Bug #52633 | When building with -DNO_ALARM on Linux, wait_timeout is effective 10x longer | ||
---|---|---|---|
Submitted: | 6 Apr 2010 20:49 | Modified: | 30 Jun 2011 22:15 |
Reporter: | Ryan Mack | Email Updates: | |
Status: | Closed | Impact on me: | |
Category: | MySQL Server: Documentation | Severity: | S2 (Serious) |
Version: | 5.1.45, 5.1 bzr | OS: | Linux (CentOS 5) |
Assigned to: | Paul DuBois | CPU Architecture: | Any |
Tags: | Contribution |
[6 Apr 2010 20:49]
Ryan Mack
[7 Apr 2010 9:45]
Sveta Smirnova
Thank you for the report. Verified as described, although in my case it is 11x
[9 Apr 2010 17:17]
Omer Barnir
This is the intended behavior: must fail once then it starts the retry countdown. (that's why 11x on the last comment)
[9 Apr 2010 17:28]
Ryan Mack
I'm unclear why this isn't a bug. When compiling the current code with -DNO_ALARM if I set wait_timeout to 10 seconds, the connections are kept open for 110 seconds. If we are relying on the timeouts to disconnect idle connections after the specified time, I don't think it makes sense to retry the read when it times out. An alternative fix to the one I provided would be to scale the timeout value down by a factor of 11. Thank you, Ryan
[19 Apr 2010 20:14]
Ryan Mack
Reopening because I still think this is a bug as described in my last comment.

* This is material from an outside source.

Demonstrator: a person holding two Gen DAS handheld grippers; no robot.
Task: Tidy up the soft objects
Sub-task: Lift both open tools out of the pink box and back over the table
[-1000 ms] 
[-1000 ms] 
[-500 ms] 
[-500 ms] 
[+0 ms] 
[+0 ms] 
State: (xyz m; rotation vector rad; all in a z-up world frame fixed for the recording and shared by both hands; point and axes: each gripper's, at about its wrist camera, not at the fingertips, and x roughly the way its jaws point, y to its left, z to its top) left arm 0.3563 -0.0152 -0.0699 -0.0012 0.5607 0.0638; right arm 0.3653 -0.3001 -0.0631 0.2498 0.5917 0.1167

Thank you, Ryan
[23 Apr 2010 0:05]
Mark Callaghan
The existing behavior is already confusing. Retrying the read multiple times means the per-read timeout is a multiple of the timeout specified by the user. http://mysqlha.blogspot.com/2010/03/can-protocol-be-gpl.html This confusing behavior (retry 3 times, timeout is 3X what you set) is documented and apparently here to stay. Retrying 11 times is not documented. It is also silly. We should fix this now as MySQL 5.5 builds with -DNO_ALARM by default.
[23 Apr 2010 8:05]
Sveta Smirnova
Set bug status to "Documentation", because I got explanation why server behaves in such a way.
[23 Apr 2010 14:57]
Ryan Mack
Would you mind explaining why? Thanks, Ryan
[23 Apr 2010 16:17]
Mark Callaghan
This problem might have been fixed in 5.5.4-m3. In 5.5.4, vio_should_retry() is defined as: my_bool vio_should_retry(Vio * vio) { int en = socket_errno; /* man 2 read write EAGAIN or EWOULDBLOCK when a socket is a non-blocking mode means that the read/write would block. man 7 socket EAGAIN or EWOULDBLOCK when a socket is in a blocking mode means that the corresponding receiving or sending timeout was reached. */ return en == SOCKET_EINTR || (!vio_is_blocking(vio) && (en == SOCKET_EAGAIN || en == SOCKET_EWOULDBLOCK)); } And in 5.1.45 it is my_bool vio_should_retry(Vio * vio __attribute__((unused))) { int en = socket_errno; return (en == SOCKET_EAGAIN || en == SOCKET_EINTR || en == SOCKET_EWOULDBLOCK); } ------------------ This has a big effect on the start of loop in my_real_read. For the code below, when the client-side read timeout expires in 5.5.4-m3, vio_should_retry() returns 0 when there is a read timeout and vio_read() returned -1. But in MySQL 5.1.45, vio_should_retry() returns -1 on a timeout and we then run into the code that Ryan changed to fix things. Maybe we need to fix vio_should_retry in 5.1? pos = net->buff + net->where_b; /* net->packet -4 */ for (i=0 ; i < 2 ; i++) { while (remain > 0) { /* First read is done with non blocking mode */ if ((long) (length= vio_read(net->vio, pos, remain)) <= 0L) { my_bool interrupted = vio_should_retry(net->vio);
[26 Apr 2010 20:20]
Omer Barnir
Issue is fixed in 5.5. Will not be fixed in 5.1 as can have side effects
[30 Jun 2011 22:15]
Paul DuBois
Thank you for your bug report. This issue has been addressed in the documentation. The updated documentation will appear on our website shortly, and will be included in the next release of the relevant products. Added this explanation to the net_retry_count description for the 5.0/5.1 manuals (5.5 and up are not affected) and referred to it from the net_read_timeout and net_write_timeout descriptions: On Linux, the NO_ALARM build flag (-DNO_ALARM) modifies how the binary treats both net_read_timeout and net_write_timeout. With this flag enabled, neither timer cancels the current statement until after the failing connection has been waited on an additional net_retry_count times. This means that the effective timeout value becomes (timeout setting) * (net_retry_count+1).